### Exercise instructions:
Only the lines of the data below from the one with "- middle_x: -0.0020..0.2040" through the one with "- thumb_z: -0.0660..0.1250" are wanted. Repeat them exactly.

### Recorded information:
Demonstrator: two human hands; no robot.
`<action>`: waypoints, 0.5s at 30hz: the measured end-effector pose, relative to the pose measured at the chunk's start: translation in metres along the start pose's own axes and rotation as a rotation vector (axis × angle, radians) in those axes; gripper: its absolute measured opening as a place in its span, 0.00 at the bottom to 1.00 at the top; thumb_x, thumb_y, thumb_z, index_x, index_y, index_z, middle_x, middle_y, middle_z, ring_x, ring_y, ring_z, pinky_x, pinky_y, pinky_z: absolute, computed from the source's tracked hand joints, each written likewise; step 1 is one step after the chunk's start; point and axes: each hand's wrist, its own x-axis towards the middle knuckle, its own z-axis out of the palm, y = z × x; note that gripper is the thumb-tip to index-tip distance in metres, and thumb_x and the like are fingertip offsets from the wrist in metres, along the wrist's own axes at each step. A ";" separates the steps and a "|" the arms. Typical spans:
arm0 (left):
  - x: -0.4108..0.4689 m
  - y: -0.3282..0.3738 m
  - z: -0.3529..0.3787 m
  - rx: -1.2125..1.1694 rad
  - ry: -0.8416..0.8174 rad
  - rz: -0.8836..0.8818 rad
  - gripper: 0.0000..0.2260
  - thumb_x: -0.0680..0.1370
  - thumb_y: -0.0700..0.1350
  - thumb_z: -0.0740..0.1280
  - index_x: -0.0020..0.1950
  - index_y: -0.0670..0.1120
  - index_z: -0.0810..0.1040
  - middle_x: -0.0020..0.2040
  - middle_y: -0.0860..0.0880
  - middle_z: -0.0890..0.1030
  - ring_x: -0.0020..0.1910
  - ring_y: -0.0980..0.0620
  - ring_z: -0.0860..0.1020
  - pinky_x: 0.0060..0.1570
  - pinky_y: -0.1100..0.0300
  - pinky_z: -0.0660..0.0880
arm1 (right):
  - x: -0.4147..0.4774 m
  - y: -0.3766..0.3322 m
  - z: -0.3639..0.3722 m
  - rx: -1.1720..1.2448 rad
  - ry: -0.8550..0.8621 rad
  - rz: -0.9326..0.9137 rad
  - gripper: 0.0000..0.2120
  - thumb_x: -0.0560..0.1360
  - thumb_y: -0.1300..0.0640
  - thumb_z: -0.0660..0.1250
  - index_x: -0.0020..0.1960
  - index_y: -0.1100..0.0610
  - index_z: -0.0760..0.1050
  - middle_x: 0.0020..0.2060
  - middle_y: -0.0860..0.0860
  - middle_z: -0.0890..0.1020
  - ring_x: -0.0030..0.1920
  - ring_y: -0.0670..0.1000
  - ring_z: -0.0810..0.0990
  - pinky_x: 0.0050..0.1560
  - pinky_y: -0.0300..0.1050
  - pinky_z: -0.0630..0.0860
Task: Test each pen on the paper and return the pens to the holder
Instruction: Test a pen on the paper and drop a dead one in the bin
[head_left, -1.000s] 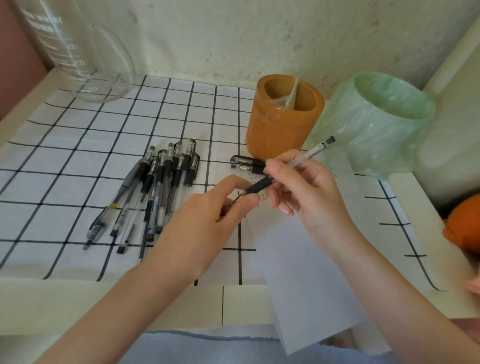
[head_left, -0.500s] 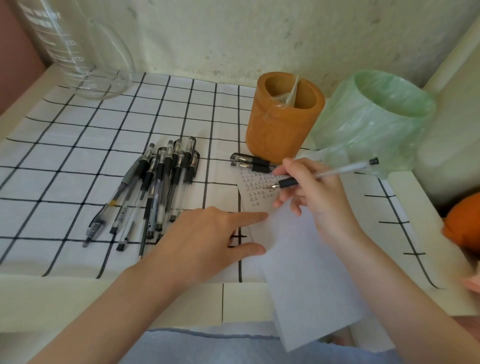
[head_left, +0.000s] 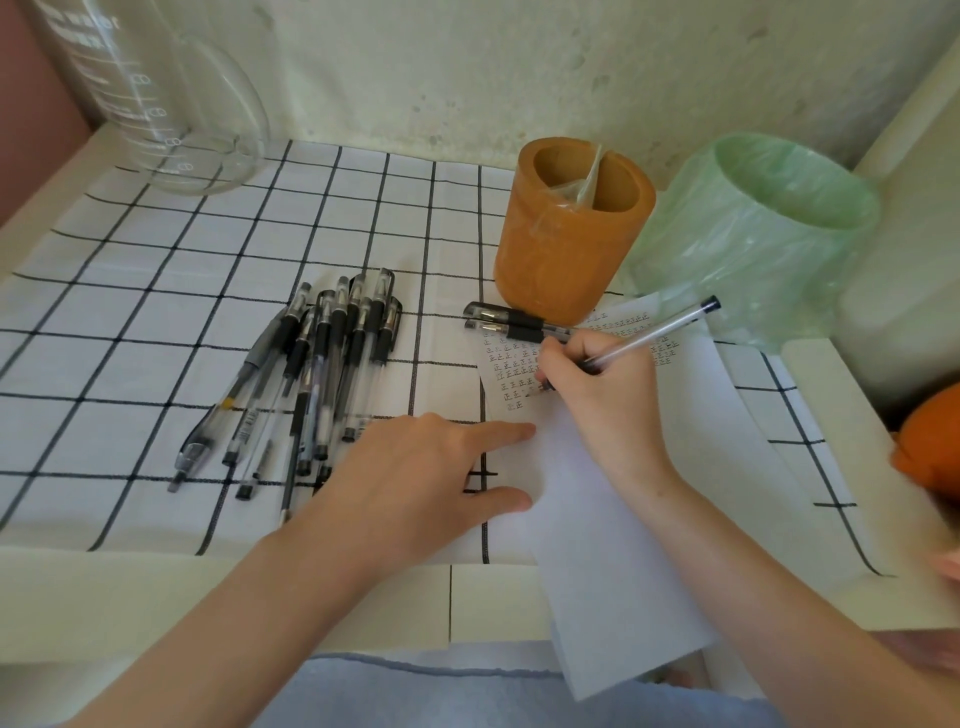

### Response to this task:
  - middle_x: -0.0020..0.2040
  - middle_y: -0.0860..0.0880
  - middle_z: -0.0890..0.1030
  - ring_x: -0.0020..0.1910
  - ring_y: -0.0980..0.0620
  - ring_z: -0.0860..0.1020
  - pinky_x: 0.0060..0.1570
  - pinky_y: -0.1100..0.0300
  - pinky_z: -0.0660..0.0880
arm1 (right):
  - x: -0.4147..0.4774 m
  - y: -0.3766..0.3322 m
  - z: -0.3639..0.3722 m
  - rx: -1.1720..1.2448 rad
  - ry: -0.8550..0.8621 rad
  - rz: -0.9326..0.9137 rad
  - gripper: 0.0000..0.2120
  - thumb_x: -0.0560..0.1360
  - thumb_y: -0.1300..0.0640
  - thumb_z: -0.0660..0.1250

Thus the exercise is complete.